Exercise instructions:
How do the lines below between the ones holding "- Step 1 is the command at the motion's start" and "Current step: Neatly", inclusive, read? Give them again exactly, with no other lines.

Stored data entries:
>>>>

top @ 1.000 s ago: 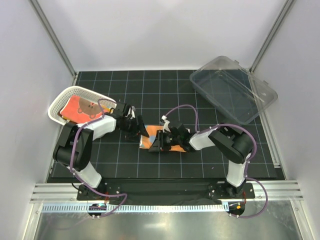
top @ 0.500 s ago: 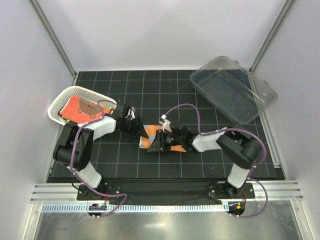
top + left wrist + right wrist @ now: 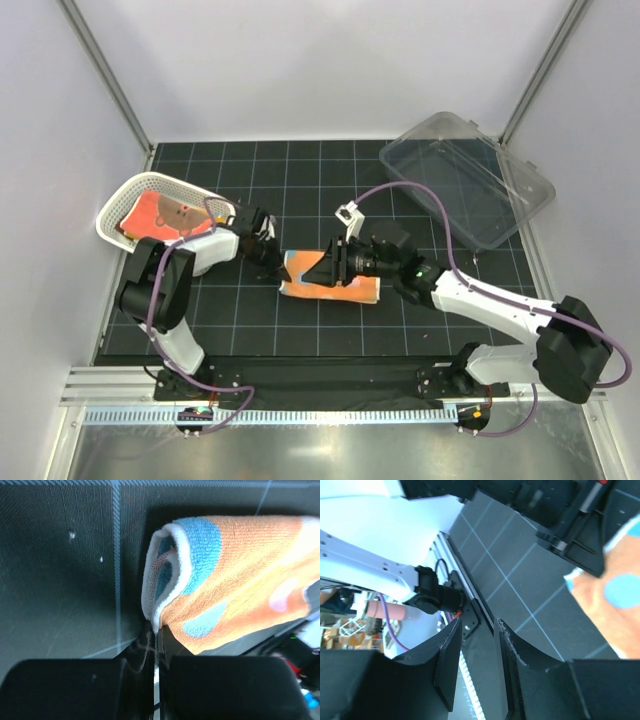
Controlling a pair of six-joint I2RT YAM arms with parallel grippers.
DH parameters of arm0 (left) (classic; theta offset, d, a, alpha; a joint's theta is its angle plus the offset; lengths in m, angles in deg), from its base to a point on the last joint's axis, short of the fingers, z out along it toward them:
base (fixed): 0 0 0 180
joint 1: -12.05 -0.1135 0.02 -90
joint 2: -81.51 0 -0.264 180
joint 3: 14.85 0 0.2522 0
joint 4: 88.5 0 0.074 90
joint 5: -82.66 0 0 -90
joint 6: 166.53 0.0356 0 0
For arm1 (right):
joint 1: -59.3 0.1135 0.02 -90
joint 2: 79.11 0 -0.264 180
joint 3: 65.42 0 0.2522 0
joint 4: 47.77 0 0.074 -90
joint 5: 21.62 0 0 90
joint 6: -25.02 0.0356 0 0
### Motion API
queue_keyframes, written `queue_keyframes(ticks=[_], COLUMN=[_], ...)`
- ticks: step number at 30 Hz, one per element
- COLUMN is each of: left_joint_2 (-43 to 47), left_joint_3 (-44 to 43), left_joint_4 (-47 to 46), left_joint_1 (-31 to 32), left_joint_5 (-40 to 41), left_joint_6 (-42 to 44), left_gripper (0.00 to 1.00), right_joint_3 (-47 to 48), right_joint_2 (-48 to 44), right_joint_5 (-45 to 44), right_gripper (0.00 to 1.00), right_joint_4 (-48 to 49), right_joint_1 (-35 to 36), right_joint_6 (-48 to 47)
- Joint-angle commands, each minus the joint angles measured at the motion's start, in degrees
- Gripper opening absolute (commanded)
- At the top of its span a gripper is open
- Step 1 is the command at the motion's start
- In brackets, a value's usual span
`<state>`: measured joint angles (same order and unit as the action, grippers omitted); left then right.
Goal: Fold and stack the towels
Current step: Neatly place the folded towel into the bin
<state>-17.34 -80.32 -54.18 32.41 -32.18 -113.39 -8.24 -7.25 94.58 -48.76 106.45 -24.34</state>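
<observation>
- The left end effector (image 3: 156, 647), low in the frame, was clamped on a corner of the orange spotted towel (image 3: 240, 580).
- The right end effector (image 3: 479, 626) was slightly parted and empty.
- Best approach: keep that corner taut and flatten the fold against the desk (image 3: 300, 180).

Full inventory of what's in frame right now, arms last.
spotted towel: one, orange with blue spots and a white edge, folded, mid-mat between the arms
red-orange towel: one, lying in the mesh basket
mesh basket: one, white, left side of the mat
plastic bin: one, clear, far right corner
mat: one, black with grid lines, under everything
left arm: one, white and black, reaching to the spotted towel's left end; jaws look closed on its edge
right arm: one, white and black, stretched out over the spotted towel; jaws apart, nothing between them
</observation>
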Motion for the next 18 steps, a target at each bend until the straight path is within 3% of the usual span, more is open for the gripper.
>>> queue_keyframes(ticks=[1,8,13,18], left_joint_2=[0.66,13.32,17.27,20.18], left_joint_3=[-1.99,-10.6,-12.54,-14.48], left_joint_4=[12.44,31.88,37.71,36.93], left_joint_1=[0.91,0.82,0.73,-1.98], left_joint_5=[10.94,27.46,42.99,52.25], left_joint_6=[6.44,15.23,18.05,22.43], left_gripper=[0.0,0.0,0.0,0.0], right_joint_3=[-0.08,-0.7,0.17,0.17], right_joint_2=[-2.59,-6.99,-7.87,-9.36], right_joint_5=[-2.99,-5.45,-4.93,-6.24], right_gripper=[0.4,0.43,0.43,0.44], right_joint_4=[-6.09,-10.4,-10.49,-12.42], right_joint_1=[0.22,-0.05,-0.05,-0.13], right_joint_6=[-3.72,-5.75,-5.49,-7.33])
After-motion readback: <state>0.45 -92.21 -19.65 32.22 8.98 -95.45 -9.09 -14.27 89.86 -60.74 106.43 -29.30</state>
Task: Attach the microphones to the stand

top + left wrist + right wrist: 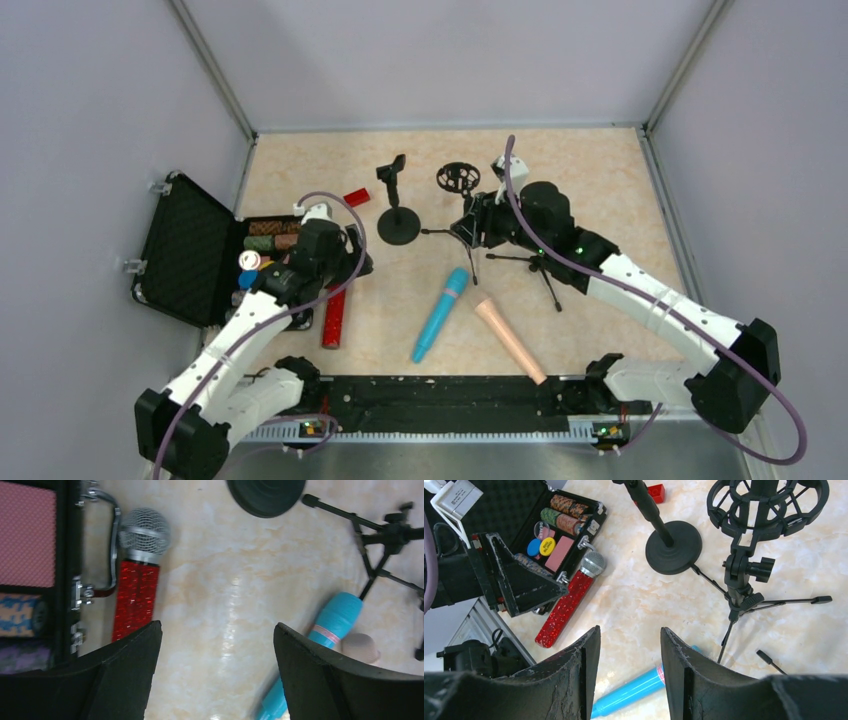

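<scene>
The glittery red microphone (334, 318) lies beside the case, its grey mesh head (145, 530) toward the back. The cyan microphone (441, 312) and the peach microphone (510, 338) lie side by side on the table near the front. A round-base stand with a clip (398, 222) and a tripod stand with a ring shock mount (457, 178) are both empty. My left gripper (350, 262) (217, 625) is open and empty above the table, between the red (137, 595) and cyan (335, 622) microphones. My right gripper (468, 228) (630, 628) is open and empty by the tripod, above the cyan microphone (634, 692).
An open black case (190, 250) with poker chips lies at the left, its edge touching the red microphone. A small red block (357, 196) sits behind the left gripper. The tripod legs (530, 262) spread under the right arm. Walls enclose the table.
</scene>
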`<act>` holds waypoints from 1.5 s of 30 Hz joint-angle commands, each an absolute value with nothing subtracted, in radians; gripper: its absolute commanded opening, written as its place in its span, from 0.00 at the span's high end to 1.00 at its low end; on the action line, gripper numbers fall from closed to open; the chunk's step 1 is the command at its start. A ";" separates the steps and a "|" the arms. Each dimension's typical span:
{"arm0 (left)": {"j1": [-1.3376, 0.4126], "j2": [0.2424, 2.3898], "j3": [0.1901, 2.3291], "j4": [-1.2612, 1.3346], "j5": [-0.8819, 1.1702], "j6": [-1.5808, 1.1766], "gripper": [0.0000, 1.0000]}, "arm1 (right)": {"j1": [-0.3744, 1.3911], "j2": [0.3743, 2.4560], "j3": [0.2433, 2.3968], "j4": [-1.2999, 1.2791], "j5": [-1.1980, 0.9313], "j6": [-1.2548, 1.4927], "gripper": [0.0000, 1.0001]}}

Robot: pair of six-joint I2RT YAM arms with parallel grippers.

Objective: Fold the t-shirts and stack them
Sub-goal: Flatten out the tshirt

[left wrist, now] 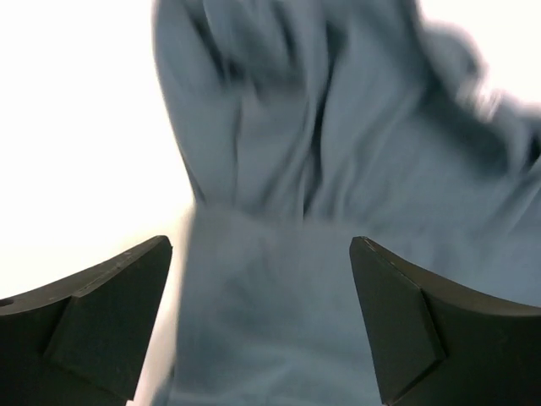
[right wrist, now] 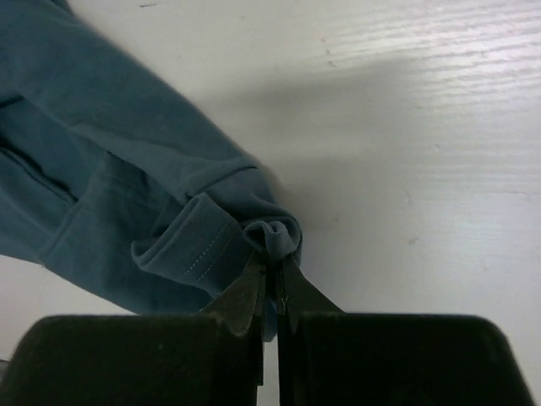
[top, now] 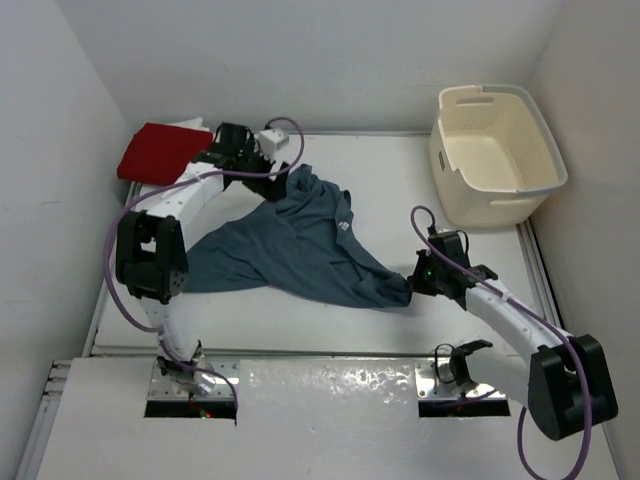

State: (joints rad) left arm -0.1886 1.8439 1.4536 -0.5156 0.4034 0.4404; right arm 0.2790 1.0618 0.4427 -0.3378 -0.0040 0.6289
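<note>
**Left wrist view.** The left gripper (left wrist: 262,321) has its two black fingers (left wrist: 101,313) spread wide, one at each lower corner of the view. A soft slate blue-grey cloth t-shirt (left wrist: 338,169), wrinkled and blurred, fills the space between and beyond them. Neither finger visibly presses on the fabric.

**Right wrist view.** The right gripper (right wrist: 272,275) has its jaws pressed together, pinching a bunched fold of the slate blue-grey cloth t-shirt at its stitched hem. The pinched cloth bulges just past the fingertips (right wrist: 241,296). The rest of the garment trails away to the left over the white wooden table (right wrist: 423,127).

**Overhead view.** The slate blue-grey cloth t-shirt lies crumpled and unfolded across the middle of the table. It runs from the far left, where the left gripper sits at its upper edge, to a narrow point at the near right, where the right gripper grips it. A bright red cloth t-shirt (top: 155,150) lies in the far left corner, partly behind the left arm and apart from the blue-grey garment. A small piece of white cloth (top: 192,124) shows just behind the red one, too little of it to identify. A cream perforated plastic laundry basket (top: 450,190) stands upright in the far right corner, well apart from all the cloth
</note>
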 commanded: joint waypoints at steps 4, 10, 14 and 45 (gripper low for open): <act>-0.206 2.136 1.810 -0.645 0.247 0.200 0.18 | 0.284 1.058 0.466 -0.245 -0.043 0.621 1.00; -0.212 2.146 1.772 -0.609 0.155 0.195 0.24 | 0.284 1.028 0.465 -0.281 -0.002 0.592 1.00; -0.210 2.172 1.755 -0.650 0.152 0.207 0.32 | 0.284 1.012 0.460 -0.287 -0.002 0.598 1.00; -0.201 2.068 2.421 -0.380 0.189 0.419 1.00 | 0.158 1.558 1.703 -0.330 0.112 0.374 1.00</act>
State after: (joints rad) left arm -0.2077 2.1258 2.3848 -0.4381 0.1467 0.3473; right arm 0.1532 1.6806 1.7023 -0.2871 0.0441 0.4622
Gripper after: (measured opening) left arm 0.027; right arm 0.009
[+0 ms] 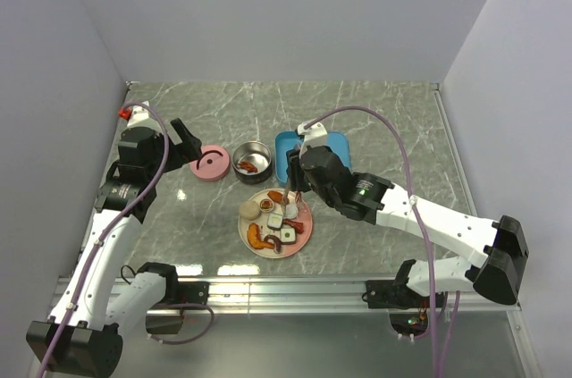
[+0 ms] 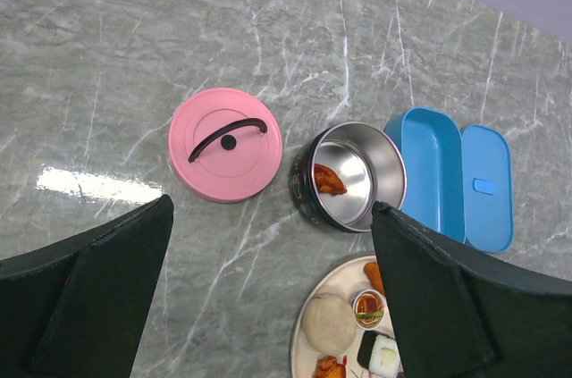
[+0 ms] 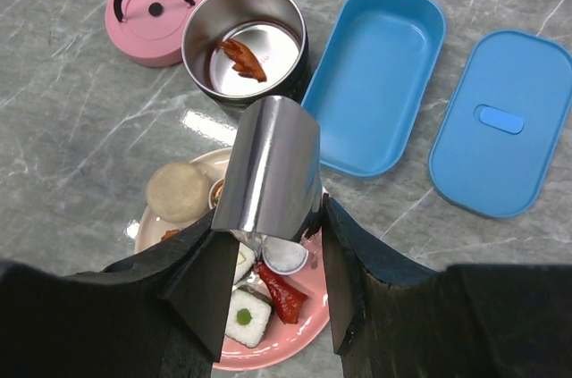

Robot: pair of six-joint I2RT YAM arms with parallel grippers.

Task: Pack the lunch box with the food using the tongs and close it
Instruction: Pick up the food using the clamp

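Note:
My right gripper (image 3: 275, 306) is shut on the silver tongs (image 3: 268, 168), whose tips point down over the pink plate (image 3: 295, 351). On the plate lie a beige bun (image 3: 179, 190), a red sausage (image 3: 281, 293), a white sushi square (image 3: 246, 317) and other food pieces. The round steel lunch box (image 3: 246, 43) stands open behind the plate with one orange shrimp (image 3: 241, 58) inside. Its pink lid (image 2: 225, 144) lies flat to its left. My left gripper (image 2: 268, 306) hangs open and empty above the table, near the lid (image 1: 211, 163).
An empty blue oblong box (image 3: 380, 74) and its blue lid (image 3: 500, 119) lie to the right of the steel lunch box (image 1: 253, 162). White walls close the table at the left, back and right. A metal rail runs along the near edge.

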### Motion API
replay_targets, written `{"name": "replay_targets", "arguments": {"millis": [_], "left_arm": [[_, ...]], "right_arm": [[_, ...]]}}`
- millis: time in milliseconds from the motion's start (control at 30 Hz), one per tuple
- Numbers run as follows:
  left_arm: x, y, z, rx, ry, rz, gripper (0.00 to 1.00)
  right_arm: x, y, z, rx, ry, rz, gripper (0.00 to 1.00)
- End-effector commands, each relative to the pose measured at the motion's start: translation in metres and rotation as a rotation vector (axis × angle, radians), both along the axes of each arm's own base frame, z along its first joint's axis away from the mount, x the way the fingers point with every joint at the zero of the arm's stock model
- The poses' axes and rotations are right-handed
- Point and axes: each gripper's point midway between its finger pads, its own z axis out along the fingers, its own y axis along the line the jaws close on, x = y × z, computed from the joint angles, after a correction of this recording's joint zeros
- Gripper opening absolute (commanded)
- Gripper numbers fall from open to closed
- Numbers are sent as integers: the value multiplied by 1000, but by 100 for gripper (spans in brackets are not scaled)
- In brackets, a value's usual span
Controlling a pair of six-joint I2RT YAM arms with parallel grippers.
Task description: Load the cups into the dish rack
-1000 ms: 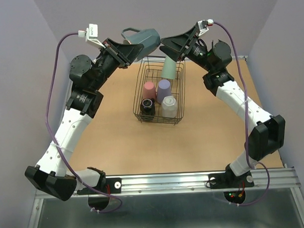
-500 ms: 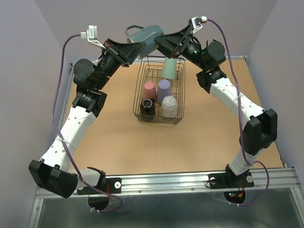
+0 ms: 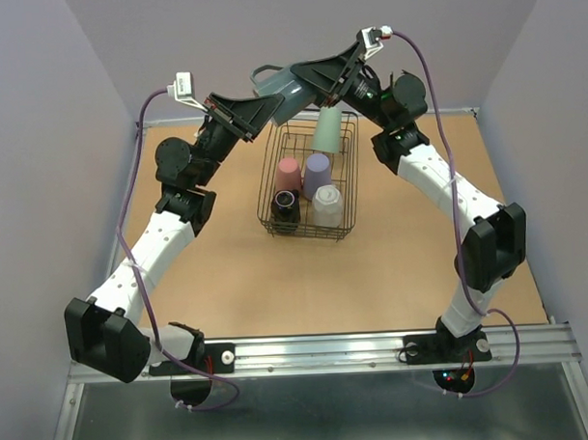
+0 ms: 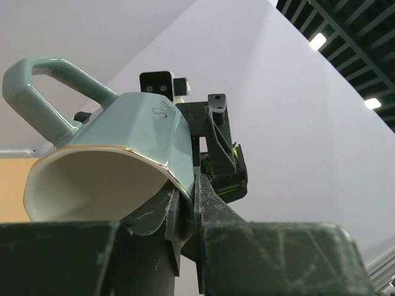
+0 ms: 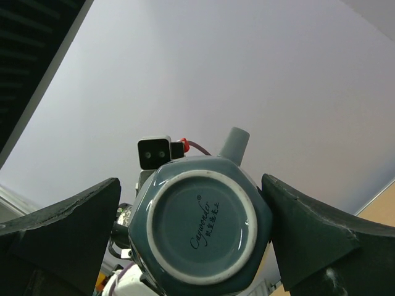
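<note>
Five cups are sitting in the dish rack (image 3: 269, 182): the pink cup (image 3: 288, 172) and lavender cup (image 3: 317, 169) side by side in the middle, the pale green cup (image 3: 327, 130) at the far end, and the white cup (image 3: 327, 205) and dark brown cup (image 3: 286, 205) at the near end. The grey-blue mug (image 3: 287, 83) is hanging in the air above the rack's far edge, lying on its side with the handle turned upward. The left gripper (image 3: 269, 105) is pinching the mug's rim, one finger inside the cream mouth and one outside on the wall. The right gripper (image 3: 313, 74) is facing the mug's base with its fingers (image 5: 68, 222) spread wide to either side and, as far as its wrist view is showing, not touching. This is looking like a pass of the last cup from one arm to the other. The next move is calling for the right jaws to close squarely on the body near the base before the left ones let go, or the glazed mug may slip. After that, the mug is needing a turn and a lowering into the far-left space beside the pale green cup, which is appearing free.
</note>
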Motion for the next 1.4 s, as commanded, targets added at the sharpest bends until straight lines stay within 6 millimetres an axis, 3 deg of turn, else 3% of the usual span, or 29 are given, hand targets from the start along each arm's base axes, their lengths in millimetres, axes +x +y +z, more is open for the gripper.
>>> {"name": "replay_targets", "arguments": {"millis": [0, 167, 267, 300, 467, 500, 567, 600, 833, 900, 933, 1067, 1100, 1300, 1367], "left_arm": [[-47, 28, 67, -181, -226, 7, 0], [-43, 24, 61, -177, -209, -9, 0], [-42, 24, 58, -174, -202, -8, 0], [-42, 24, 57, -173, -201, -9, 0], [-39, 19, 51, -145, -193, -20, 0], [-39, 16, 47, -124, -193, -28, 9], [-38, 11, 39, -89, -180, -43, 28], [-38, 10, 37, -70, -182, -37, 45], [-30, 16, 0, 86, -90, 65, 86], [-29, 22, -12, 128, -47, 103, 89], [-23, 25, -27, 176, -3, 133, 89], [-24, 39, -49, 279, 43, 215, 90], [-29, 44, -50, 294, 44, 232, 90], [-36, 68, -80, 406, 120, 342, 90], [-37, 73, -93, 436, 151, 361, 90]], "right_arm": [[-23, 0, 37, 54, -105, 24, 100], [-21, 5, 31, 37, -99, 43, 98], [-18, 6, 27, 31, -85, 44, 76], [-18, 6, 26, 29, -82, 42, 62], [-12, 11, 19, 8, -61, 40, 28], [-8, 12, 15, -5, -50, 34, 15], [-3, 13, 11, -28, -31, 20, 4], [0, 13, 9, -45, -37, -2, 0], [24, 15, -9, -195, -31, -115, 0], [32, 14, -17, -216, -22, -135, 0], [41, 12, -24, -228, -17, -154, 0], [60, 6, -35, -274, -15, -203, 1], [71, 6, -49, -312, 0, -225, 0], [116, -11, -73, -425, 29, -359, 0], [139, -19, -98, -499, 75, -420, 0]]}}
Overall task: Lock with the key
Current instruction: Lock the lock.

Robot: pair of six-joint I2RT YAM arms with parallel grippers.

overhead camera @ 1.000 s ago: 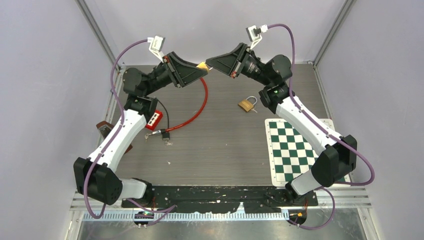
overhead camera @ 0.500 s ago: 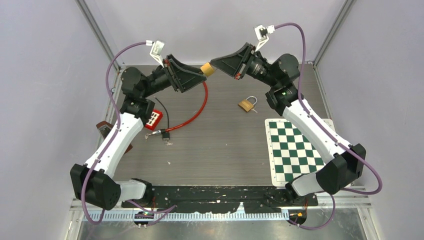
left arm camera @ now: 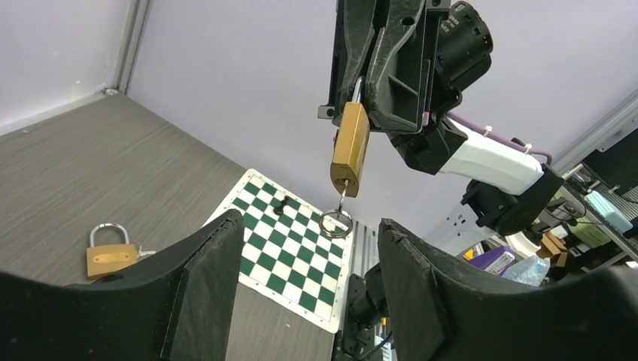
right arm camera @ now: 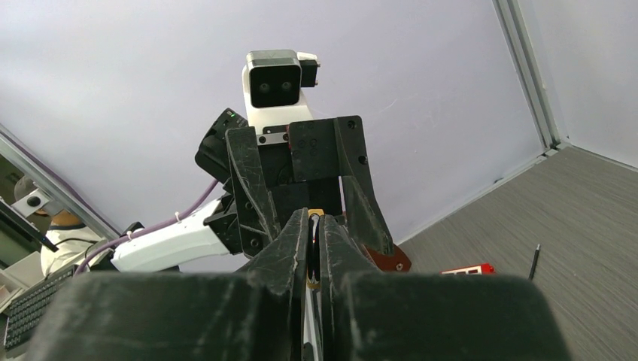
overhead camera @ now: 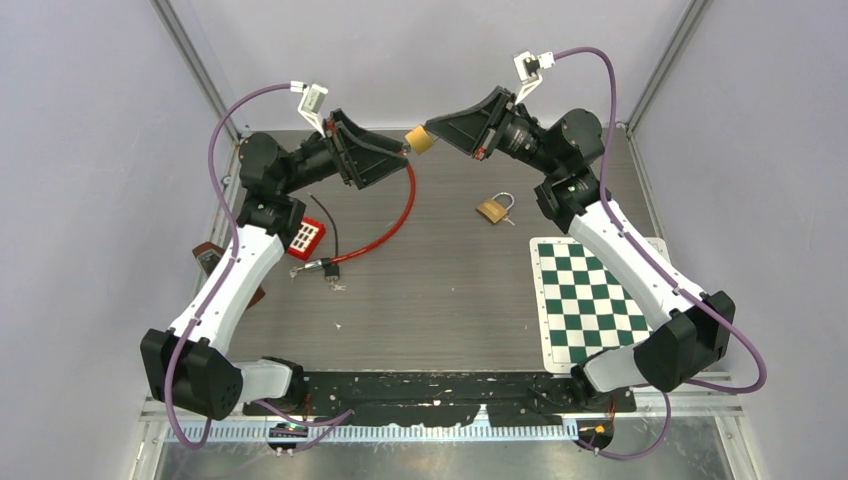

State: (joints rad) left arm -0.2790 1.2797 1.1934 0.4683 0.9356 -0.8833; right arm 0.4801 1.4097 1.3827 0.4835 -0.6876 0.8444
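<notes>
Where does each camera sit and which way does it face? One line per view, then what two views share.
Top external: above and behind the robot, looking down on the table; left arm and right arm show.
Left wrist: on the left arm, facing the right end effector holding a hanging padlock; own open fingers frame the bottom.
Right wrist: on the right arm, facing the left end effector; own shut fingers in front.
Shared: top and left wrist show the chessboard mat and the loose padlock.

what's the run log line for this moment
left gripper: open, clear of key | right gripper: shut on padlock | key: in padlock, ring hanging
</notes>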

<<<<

Answer to this task:
- Step 1 is the command at the motion's start
- In brackets, a value's usual span
`<state>`: measured joint angles (same order and unit as the action, grippers omitted); left then right.
Goal: Fold and stack the towels
Current step: Neatly place the folded towel into the bin

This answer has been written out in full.